Musha Olayı sırasında, Mona Rudao komutasındaki Seediq, Japonlara karşı ayaklandı. Truku ve Toda yapmadı. Seediq'in Toda ve Truku'ya karşı rekabeti, Japonlar onları uzun süredir birbirlerine karşı oynadıkları için Musha Olayı ile daha da kötüleşti. Seediq arazisi olaydan sonra Japonlar tarafından Truku (Taroko) ve Toda'ya verildi.

Medyada

Musha Olayı, 1957'de filmde üç kez gösterildi. Qing Shan bi xue (青山 碧血),[15] 2003 TV dizisinde Dana Sakura [zh ]ve 2011 Tayvan filminde Seediq Bale.

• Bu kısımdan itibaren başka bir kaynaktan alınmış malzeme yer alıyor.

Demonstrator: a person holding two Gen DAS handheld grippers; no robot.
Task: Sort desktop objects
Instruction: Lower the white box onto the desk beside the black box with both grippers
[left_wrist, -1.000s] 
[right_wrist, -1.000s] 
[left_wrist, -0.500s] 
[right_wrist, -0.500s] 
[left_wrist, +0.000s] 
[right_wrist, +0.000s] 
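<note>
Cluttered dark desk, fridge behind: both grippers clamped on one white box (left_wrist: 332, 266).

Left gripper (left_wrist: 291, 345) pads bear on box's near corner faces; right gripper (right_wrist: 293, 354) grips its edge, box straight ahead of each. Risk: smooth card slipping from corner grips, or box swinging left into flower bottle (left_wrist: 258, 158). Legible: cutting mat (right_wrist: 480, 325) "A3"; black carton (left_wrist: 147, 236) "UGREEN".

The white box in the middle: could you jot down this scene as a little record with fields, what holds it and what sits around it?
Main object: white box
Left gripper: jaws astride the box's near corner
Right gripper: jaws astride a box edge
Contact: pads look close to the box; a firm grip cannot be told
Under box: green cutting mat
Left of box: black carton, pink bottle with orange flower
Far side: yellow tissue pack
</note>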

Çin romanı Hayat Kalıntıları (aslen 1999'da Çince olarak yayınlandı, 2017'de İngilizce çevirisiyle yayınlandı) bu olayın sonrasındaki kurgusal bir anlatımdır.[16]

Ayrıca bakınız

Referanslar

  1. ^ a b c d "Wushe Olayı - Tayvan Ansiklopedisi". Arşivlenen orijinal 25 Mart 2014. Alındı 23 Kasım 2012.
  2. ^ Roy Denny (2003). "Japon İşgali". Tayvan: Bir Siyasi Tarih. Ithaca: Cornell Üniversitesi Yayınları. s.35. ISBN  9780801488054.CS1 bakimi: ref = harv (bağlantı)
  3. ^ Lamley Harry J. (2007). "Japon Yönetimi Altında Tayvan, 1895-1945: Sömürgeciliğin Zaferleri". Rubinstein'da, Murry A. (ed.). Tayvan: Yeni Bir Tarih (genişletilmiş baskı). New York: M.E. Sharpe. s. 224. ISBN  9780765614940.
  4. ^ Roy (2003), s. 49.
  5. ^ a b c Roy (2003), s. 51.
  6. ^ Hung, Chien-Chao (2000). Tayvan tarihi. Rimini: Il Cerchio. s. 222. ISBN  9788886583800.CS1 bakimi: ref = harv (bağlantı)
  7. ^ a b c "Wushe Olayı". Takao Kulübü. Alındı 21 Eylül 2011.
  8. ^ "Wushe Olayı". Tayvan Ansiklopedisi. 11 Mar 2014. Arşivlendi orijinal 25 Mart 2014.
  9. ^ Asılı (2000), s. 222.
  10. ^ Yukio Ito (2002). Japon siyasi partileri ve İmparator s. 327. ISBN  978-4062689229
  11. ^ Heé, Nadin (Ağustos 2014). "Japon Yönetiminde Tayvan. Bir Model Kolonisinin Gösteri Parçası? Sömürgeciliği Anlatmada Tarih Yazımı Eğilimleri". Tarih Pusulası. 12 (8): 632–641. doi:10.1111 / hic3.12180.
  12. ^ Eric Croddy, "Çin'in Kimyasal ve Biyolojik Silahsızlanma Rejimlerindeki Rolü", Silahların Yayılmasını Önleme İncelemesi Bahar 2002: 16, <http://cns.miis.edu/npr/pdfs/91crod.pdf >, erişim tarihi 24 Eylül 2011, s. 17.
  13. ^ Asılı (2000), s. 223.
  14. ^ Ching, L. (1 Aralık 2000). "Vahşi İnşaat ve Nezaket Yaratma: Musha Olayı ve Kolonyal Tayvan'daki Aborijin Temsilleri". Pozisyonlar: Doğu Asya Kültürleri Eleştirisi. 8 (3): 799. doi:10.1215/10679847-8-3-795.CS1 bakimi: ref = harv (bağlantı)
  15. ^ Lee Daw-Ming (2013). Tayvan sinemasının tarihi sözlüğü. Lanham, Md.: Korkuluk Basın. s. 395. ISBN  9780810879225.
  16. ^ Wu He (2017). Hayattan Kalanlar: Bir Roman. Michael Berry tarafından çevrildi. New York: Columbia Üniversitesi Yayınları. ISBN  9780231166010.